Doctors and parents are always talking about our children reaching certain developmental "milestones," referring to those age-specific skills that children acquire as they grow. They hold their heads up, sit on their own, creep and crawl around, and then stand and walk. We look forward to the day when Jr. first flashes a smile, turns his head when his name is called and utters his initial words and sounds. Moments after my Grace took her first timid step, in fact, I called my own parents 400 miles away, just to share the excitement. These are the magical days when our little ones achieve all of their "firsts."
This post is not about those days.
Grace reached a brand new milestone of her own this autumn. You see, she no longer takes a nap. I've been selfishly trying to deny that her napping days are over, but I think I've finally come to terms with the facts. Here is a brief history.
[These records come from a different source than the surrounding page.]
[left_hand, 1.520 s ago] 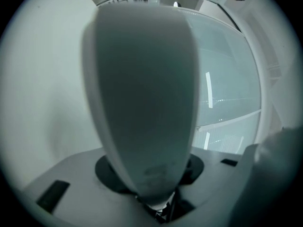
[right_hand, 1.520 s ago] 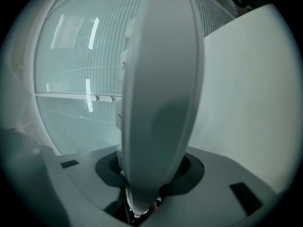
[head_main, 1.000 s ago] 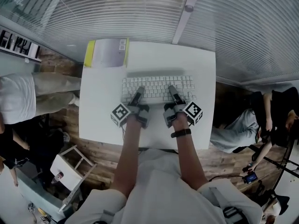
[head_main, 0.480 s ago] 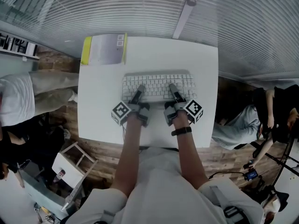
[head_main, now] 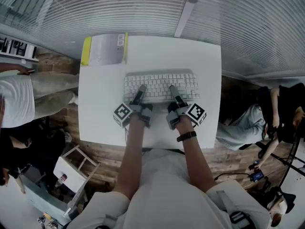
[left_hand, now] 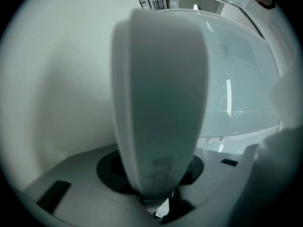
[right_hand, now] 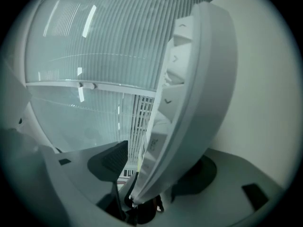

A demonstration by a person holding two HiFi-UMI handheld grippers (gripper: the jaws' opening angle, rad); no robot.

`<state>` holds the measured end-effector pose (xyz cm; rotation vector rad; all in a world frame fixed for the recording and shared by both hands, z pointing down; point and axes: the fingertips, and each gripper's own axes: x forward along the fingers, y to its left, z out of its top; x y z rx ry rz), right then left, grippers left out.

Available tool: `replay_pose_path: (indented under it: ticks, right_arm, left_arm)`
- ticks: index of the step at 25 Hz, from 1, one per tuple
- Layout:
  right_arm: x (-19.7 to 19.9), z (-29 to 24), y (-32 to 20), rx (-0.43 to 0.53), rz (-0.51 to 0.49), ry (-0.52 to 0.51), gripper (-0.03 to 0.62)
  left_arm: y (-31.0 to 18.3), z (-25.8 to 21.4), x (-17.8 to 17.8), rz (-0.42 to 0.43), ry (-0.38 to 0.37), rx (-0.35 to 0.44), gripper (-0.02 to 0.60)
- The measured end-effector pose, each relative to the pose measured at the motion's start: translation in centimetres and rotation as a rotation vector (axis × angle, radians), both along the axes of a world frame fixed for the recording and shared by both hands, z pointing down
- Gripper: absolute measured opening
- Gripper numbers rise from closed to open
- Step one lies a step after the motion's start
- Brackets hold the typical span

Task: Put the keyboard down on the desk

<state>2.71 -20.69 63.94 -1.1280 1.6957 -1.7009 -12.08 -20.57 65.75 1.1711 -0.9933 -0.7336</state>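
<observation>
A white keyboard (head_main: pixel 159 82) lies across the middle of the white desk (head_main: pixel 100 113), with both grippers at its near edge. My left gripper (head_main: pixel 141 89) is shut on the keyboard's near left part. In the left gripper view the keyboard (left_hand: pixel 161 89) fills the gap between the jaws of the left gripper (left_hand: pixel 151 174), and both pads lie against it. My right gripper (head_main: pixel 172 89) is opening. The keyboard's edge (right_hand: pixel 199 79) still stands between the jaws of the right gripper (right_hand: pixel 156 169), but one pad (right_hand: pixel 111 160) stands clear of the keys.
A grey book with a yellow spine (head_main: pixel 105 49) lies at the desk's far left corner. A ribbed glass wall (head_main: pixel 143 8) runs behind the desk. One person (head_main: pixel 19 99) stands at the left and another (head_main: pixel 281 113) sits at the right. A white open-frame stool (head_main: pixel 74 168) stands on the wooden floor.
The wide shadow behind the keyboard's far edge has shrunk away, and the keyboard now sits low on the desk. Both grippers stay at its near edge.
</observation>
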Motion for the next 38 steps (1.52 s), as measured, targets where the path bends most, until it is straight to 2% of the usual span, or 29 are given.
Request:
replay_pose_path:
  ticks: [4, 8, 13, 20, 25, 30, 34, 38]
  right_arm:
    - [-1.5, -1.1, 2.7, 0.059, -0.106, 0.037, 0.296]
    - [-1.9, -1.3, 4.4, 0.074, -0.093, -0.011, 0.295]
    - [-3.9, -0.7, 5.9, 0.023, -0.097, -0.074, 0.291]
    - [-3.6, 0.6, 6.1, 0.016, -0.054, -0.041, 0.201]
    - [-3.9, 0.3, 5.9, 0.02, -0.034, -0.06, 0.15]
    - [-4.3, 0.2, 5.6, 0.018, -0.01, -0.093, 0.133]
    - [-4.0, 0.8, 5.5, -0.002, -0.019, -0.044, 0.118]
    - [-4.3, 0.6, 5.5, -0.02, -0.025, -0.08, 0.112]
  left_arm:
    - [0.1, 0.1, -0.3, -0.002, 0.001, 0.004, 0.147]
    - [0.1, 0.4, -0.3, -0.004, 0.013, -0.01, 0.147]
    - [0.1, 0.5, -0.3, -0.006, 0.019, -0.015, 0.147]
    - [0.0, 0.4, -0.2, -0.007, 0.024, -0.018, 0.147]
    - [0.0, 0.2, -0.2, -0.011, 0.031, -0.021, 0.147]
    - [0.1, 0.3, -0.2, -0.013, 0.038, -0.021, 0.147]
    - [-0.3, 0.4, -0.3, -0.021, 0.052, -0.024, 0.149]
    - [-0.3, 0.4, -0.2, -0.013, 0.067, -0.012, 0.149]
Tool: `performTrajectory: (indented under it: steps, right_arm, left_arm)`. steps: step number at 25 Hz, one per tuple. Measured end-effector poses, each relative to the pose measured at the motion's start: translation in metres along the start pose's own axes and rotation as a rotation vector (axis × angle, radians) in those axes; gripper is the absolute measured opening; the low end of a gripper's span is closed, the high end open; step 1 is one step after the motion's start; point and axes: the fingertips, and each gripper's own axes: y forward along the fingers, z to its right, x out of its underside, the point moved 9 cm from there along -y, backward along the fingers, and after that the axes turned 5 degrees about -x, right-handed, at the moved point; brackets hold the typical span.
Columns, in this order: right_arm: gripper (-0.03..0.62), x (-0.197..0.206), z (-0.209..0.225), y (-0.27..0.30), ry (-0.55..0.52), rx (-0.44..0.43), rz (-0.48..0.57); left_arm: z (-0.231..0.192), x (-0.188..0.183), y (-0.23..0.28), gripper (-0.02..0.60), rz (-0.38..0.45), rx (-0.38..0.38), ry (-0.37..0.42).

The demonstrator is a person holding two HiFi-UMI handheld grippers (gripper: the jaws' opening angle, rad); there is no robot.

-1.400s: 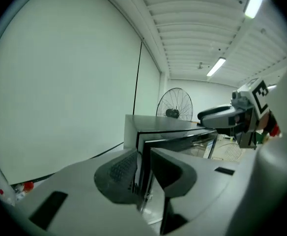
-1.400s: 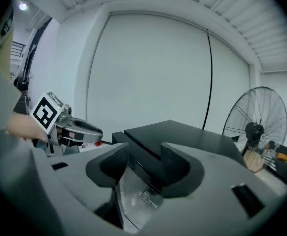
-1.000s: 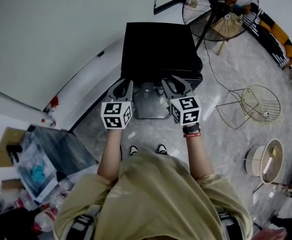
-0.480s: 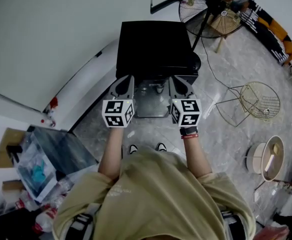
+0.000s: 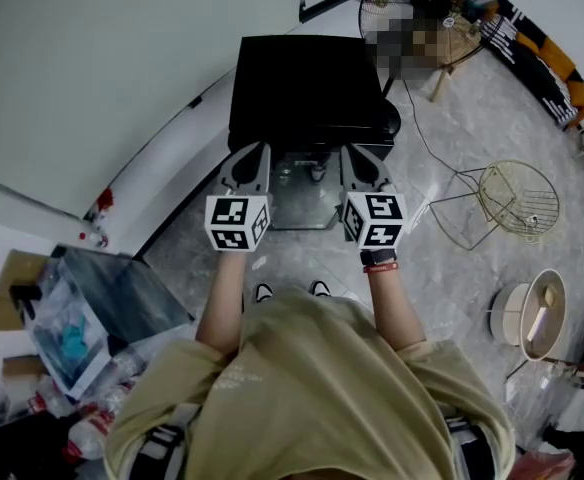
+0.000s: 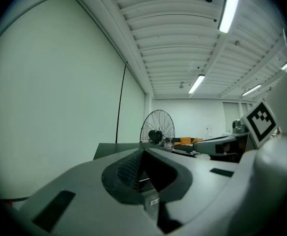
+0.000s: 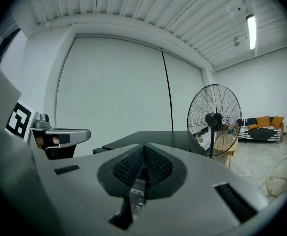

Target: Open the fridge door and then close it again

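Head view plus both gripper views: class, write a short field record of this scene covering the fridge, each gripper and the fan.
fridge: black, against the white wall, straight ahead of the person
open or shut: cannot tell from these views
left gripper: jaws shut, empty, by the fridge's near edge
right gripper: jaws shut, empty, level with the left one
standing fan: on the floor, right of the fridge

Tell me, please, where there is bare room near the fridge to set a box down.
The flat black top of the fridge is bare. Open floor lies between it and the wire basket. The lower-left corner around the clear bin is crowded.
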Motion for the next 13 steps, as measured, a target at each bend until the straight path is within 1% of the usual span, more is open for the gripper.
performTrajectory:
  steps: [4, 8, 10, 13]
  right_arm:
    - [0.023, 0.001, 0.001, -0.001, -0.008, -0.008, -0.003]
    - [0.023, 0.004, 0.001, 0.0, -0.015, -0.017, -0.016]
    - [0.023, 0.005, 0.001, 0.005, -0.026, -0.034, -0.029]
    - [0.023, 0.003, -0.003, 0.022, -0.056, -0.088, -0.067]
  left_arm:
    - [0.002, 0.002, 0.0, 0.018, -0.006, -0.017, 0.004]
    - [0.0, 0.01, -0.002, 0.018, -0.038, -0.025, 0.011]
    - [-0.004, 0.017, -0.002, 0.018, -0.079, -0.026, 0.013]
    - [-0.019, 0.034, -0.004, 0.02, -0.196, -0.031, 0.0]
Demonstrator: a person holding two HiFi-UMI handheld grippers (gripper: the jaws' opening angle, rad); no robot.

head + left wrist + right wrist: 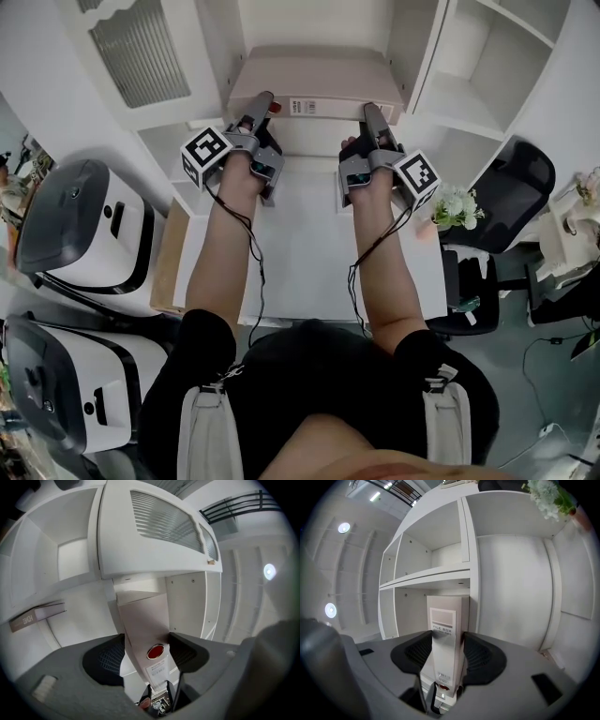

When she was young, Grace was a terrific napper. Three hours at a time was not unheard of. With her unconscious in the other room, I was able to get things done around the house, but more importantly, I could enjoy some "baby-free" time. No whining, crying, bottles, or the marathon sessions of performance art* that parenting really is. It was the time I used to depressurize the cabin, if you will. Soon enough she went from two naps a day to one, but that was fine. I still got my alone time in.
Eventually her naps got shorter and shorter, and blast the day she learned to get out of bed and open the door! At least I found ways to keep her in her room. I'd let her read books in bed, play with dolls, and so on. She was satisfied with that for a while, but I felt like a real shmoe because I knew that I was only trapping her in there so that I could catch a break. Hey, a guy deserves a break, right?
Over the past few weeks, however, a new pattern began to emerge, making my own selfish behavior became harder to deny. She'd stay in her room for maybe ten minutes or so and then slowly creep out. She'd tell me about the book she was reading and then slink back into her room. A few minutes later she'd reappear to tell me what her dolls were up to. This back-and-forth went on for a while, and finally I had to admit to myself what was going on: She was trying to devise a way to play with me without violating the requirement that she stay in her room. So, I had to admit that the game was over. No more naps for Grace. Her brother still takes a snooze in the afternoon, and now she and I take that time to do something that would be difficult with him around, like painting, Play-Doh, spin art or something. My "Daddy Time" has become "Daddy/Daughter Time," and I guess that's okay. No more naps for me on the couch, but the uninterrupted playtime I get with her is pretty nice, too. I'll just go to bed a bit earlier from now on.
*Seriously. Where else but a Greenwich Village performance space will you find a person who spends as much time dancing, singing, jumping, twirling, hiding, making faces, speaking in an unnatural tone of voice, negotiating, miming, covering him/herself in paint and glitter, disguising food, reading aloud and saying things like "Please don't lick the doors" as a parent?